◆ Your objective
Please output each line of the data exactly as it appears.
===============
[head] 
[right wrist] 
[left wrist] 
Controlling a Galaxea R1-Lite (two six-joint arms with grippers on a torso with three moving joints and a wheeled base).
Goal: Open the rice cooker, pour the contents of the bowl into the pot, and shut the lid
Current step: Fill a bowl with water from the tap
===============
◆ Output of the exercise
[head] 
[right wrist] 
[left wrist] 
Controlling a Galaxea R1-Lite (two six-joint arms with grippers on a torso with three moving joints and a wheeled base).
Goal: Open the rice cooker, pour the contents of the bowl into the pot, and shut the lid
Current step: Fill a bowl with water from the tap

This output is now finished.